For whatever reason, the master political analysts and commentators in India have got addicted to the idea of hailing every decision of the Bharatiya Janata Party as a ‘masterstroke’ and a ‘first’ of its kind. So, it came as no surprise when the BJP nominated Droupadi Murmu, an Odiya, as its presidential candidate whose victory is taken for granted.
The affable Droupadi Murmu is perhaps one of the few faces in the BJP who has no ‘enemies’ in the Opposition. Her victory will not be grudged by any party. But there is also the dynamics of politics to be taken into consideration when discussing the presidential poll under the saffron eco system.
What is conveniently forgotten when hailing the BJP ‘masterstroke’ is that it looks more like a calculated political move that seeks to serve many objectives than a move to project a benign image of the party. Obviously, belonging to a tribe (Santhal), her candidature is expected to win more support for the BJP among the tribal population, whose presence in states like Maharashtra, Odisha, Rajasthan, Jharkhand and Chattisgarh is large enough to influence poll outcome.
Also, Ms Murmu being a woman brings an additional advantage of enhancing BJP appeal among the women voters. But looking at these two plus points in the nomination of Droupadi Murmu begs the question in what way can it be called a real ‘masterstroke’? The fact is that, as revealed by most of the polls held in the last seven or eight years, the BJP has a comfortable and large following among the tribal communities. Whether or not she was nominated for the country’s highest post would not have mattered much.
The same can be said about a larger women support she will bring to the saffron party. If there was any doubt about women’s strong support to the BJP, it should have been removed after the massive BJP victory in the recent UP state assembly polls when the party appeared to be severely challenged by the Samajwadi Party and its Yadav-Muslim support base.
The BJP will certainly look at it as the strongest ‘masterstroke’ by pitting an Oriya tribal candidate against an upper caste Bihari, Yashwant Sinha. What it does is that it eliminates the possibility of the Opposition Jharkhand Mukti Morcha that runs the coalition government in Jharkhand voting against the BJP candidate. At the same time it also makes it difficult for the somewhat dodgy JD(U) partner of the BJP in Bihar to plump for Sinha purely on regional consideration.
But the scope of applying the ‘masterstroke’ yardstick does not end here. Hailing from Odisha, the choice of Ms Murmu is supposed to cast a spell on the ‘eastern’ belt in favour of the BJP—states like West Bengal, Odisha and the North-east.

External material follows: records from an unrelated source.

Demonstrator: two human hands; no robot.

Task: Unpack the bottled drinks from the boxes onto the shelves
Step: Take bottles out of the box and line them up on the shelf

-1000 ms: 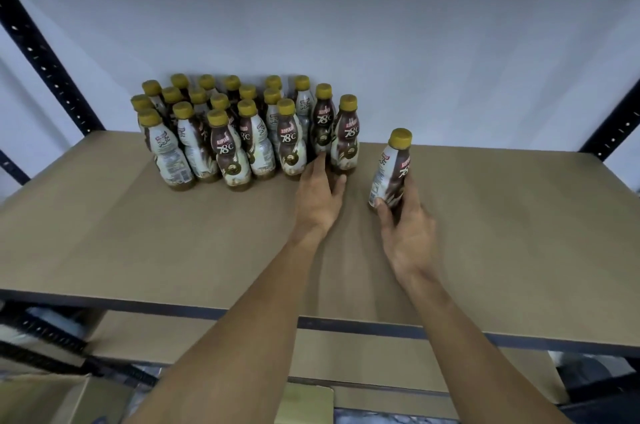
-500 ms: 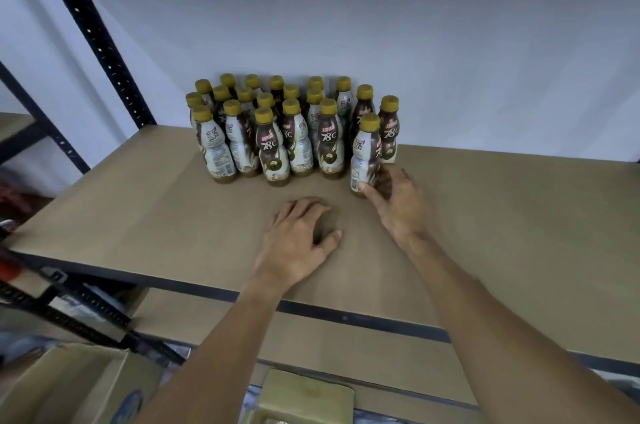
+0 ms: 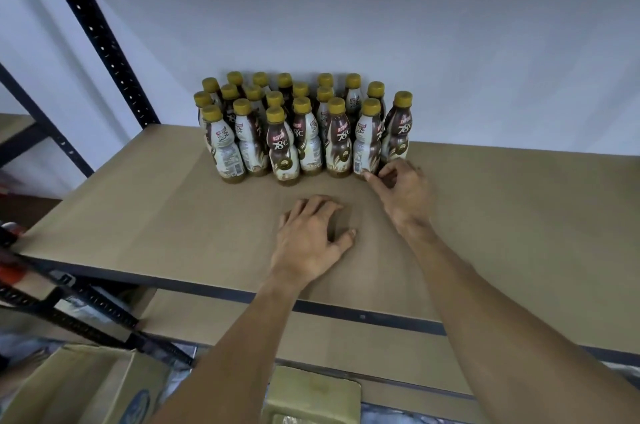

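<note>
Several brown-and-white drink bottles with gold caps [image 3: 284, 146] stand in tight rows at the back of the brown shelf board [image 3: 166, 215], against the wall. At the right end of the front row stands one more bottle [image 3: 367, 143]. My right hand [image 3: 405, 195] is at its base, thumb on the front of it and curled fingers round its right side. My left hand [image 3: 311, 236] rests palm down on the board in front of the rows, fingers loosely bent, holding nothing.
A black perforated upright [image 3: 97, 35] stands at the shelf's left rear corner. A lower shelf board [image 3: 346, 340] shows under the front edge. An open cardboard box [image 3: 69, 385] sits at the lower left and another box top [image 3: 311, 396] at the bottom centre.
My right hand slid the bottle leftward into the front row beside the others. My left hand drew back from the bottles and settled on the board. The view shifted left.
</note>
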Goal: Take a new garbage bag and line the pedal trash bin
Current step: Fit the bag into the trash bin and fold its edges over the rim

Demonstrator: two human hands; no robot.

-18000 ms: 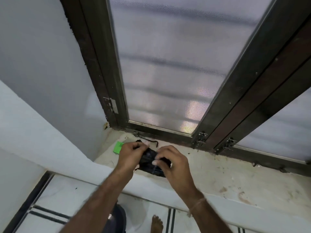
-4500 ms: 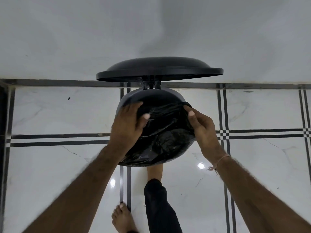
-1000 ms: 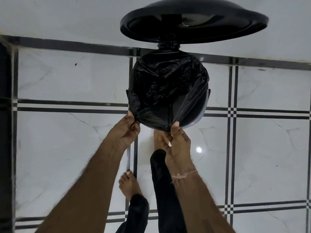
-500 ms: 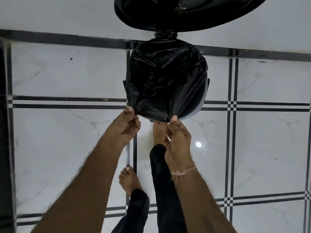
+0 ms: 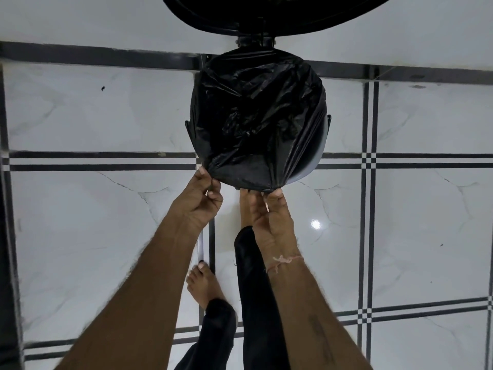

How distant it sounds from reality can be proved only when these states go to polls next. But it will not be unrealistic to assert that the BJP will not find it easy to break into the West Bengal stronghold of TMC/Mamata Banerjee; despite Ms Murmu, the Odisha assembly is not likely to throw out Naveen Patnaik’s BJD in favour of the BJP and the North-eastern states, with their overwhelming tribal population, have been traditionally fond of hobnobbing with the party in power in Delhi. The Presidential candidate has little or no role to play in shifting electoral balance in these areas.
Almost every media report after the BJP picked up Ms Murmu has spoken of her ‘vast administrative’ ability and experience. She has, indeed, held several ‘administrative’ posts, including that of a minister in Odisha and Governor of Jharkhand. But it is not clear how ‘administrative’ genius of a person would come in handy as President of the country in the present circumstances when by all accounts the Constitution that the President has to protect, has ceased to be the holy grail of the country.
As Governor of Jharkhand when it was ruled by the BJP, Droupadi Murmu had differed with the state government when it wanted to bring some amendments in tenancy laws. She sent the bill for the amendments to the government for reconsideration.
When the ruling dispensation of the day decides to observe a stony silence on occasions when it is at least a moral duty not to remain silent, it is fair to expect the President of India to speak up, which can be done without endangering the stability of the government.
The instance of Ms Murmu turning down a proposal of the Jharkhand government in 2017 is cited by some to suggest that she would not be a ‘rubber stamp’ President, as, say Fakhruddin Ali Ahmad was when the country was placed under the Emergency.
There is no denying that a good convention is about to be set. Since Prime Minister Narendra Modi is from the west (Gujarat), and Droupadi Murmu is from the east (Odisha), the two top functionaries of the country will be from geographically opposite ends. A welcome and healthy convention to follow. SAT).